Nothing but an exact repeat of the data, with pictures removed, belongs in the answer.

» **PROVIDED DATA**
※ ※ ※

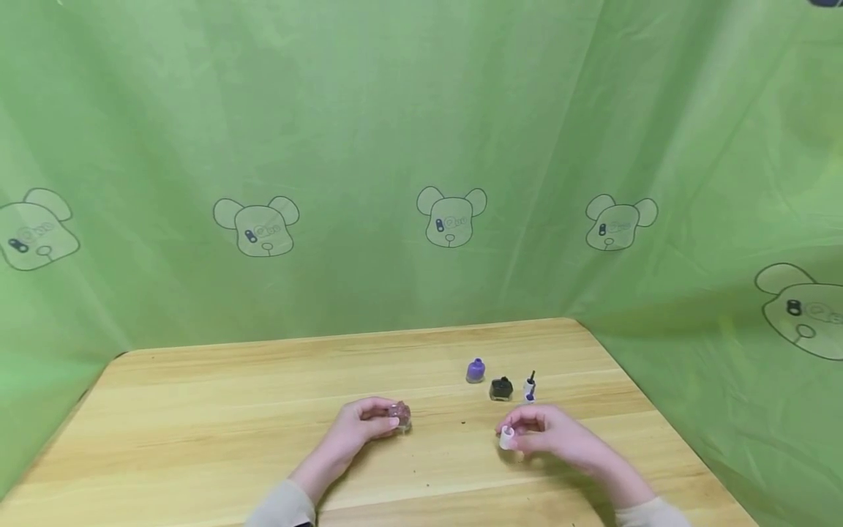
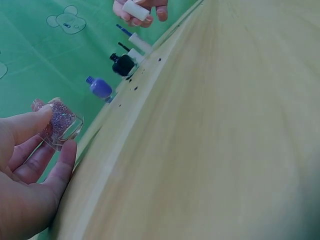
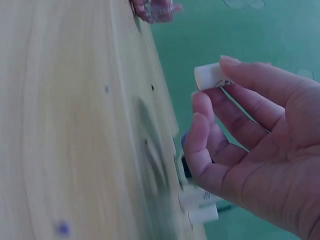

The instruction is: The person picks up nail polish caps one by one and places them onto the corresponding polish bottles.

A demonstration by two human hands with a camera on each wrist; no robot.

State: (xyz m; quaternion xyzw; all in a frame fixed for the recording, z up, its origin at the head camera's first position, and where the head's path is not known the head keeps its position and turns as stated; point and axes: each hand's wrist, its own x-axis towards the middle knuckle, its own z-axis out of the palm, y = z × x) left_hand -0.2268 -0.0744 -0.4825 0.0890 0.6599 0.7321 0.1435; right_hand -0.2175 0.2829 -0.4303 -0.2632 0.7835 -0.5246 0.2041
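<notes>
My left hand (image 1: 356, 432) pinches a small glass nail polish bottle (image 2: 61, 120) filled with pinkish glitter, its neck uncapped. My right hand (image 1: 549, 438) holds a white nail polish cap (image 3: 211, 76) between thumb and fingers, a little above the table to the right of the bottle. A gap of bare wood lies between the two hands. Beyond them stand an uncapped purple polish bottle (image 1: 476, 371) and an uncapped black polish bottle (image 1: 501, 389). Just behind the right hand, two white caps (image 2: 140, 43) stand with their brushes pointing up, one dark and one purple.
The wooden table (image 1: 230, 410) carries several small dark specks and drops of polish near its middle. A green curtain (image 1: 356, 146) printed with bear heads surrounds the table at the back and on both sides.
</notes>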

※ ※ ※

» **RESPONSE BELOW**
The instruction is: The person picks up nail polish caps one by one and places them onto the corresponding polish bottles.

A demonstration by two human hands with a camera on each wrist; no robot.

State: (xyz m; quaternion xyzw; all in a frame fixed for the recording, z up, its origin at the head camera's first position, and where the head's path is not known the head keeps its position and turns as stated; point and axes: each hand's wrist, its own x-axis towards the middle knuckle, its own z-axis out of the palm, y = z × x) left_hand -0.2268 -0.0744 -0.4825 0.0890 0.6599 0.7321 0.1435; right_hand -0.2175 0.2829 -0.4303 -0.2632 0.7835 -0.5246 0.2041
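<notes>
My left hand (image 1: 356, 432) pinches a small glass nail polish bottle (image 2: 61, 120) filled with pinkish glitter, its neck uncapped. My right hand (image 1: 549, 438) holds a white nail polish cap (image 3: 211, 76) between thumb and fingers, a little above the table to the right of the bottle. A gap of bare wood lies between the two hands. Beyond them stand an uncapped purple polish bottle (image 1: 476, 371) and an uncapped black polish bottle (image 1: 501, 389). Just behind the right hand, two white caps (image 2: 140, 43) stand with their brushes pointing up, one dark and one purple.
The wooden table (image 1: 230, 410) carries several small dark specks and drops of polish near its middle. A green curtain (image 1: 356, 146) printed with bear heads surrounds the table at the back and on both sides.
</notes>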

There is no more to this answer.